Soybean hulls could successfully replace maize grain in creep calves diets (Faulkner et al., 1994).
It was possible to use soybean hulls in high-concentrate diets for finishing cattle. Soybean hulls could replace 25% of grain sorghum without hindering daily gain or feed efficiency (Coffey et al., 1989). It was suggested that soybean hulls had 74% feeding value of maize grain when it was included at up to 60% (DM basis) in the diet (Ludden et al., 1995).
Lactating ewes fed on soybean hulls and distillers grains that completely replaced hay in the diet had a higher milk production than ewes fed a hay-based diet, but milk fat percentage was lower. Lamb performance was higher for the ewes that produced more milk (Zelinsky et al., 2014b). Soybean hulls were included in order to replace 33, 67, and 100% of the NDF of the hay in the diet of lactating ewes. Feed intake, milk production increased with soybean hulls inclusion (Araujo et al., 2008).

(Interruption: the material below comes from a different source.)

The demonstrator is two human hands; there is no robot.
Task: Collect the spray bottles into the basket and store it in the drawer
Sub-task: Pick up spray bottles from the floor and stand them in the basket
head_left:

Soybean hulls were used as an energy and fibre source in lamb finishing diets. Lambs had a higher dry matter intake, but also reduced feed efficiency as compared to traditional corn-based diets (Zelinsky et al., 2014a).
In lactating goats, as in lactating cows, soybean hulls is an energy source and can replace maize grain. It could totally replace maize grain in maize silage-soybean based diets offered to lactating goats in early lactation (Zambom et al., 2012). Inclusion of soybean hulls had no negative effects on body weight, daily weight gain, and intake (kg/day) of dry matter, organic matter, crude protein or indigestible neutral detergent fiber. It increased NDF intake and digestibility coefficients and, while no changes were observed in milk yield, milk production efficiency and milk composition, the inclusion of soybean hulls increased the content of n-3 fatty acids in milk (Zambom et al., 2012).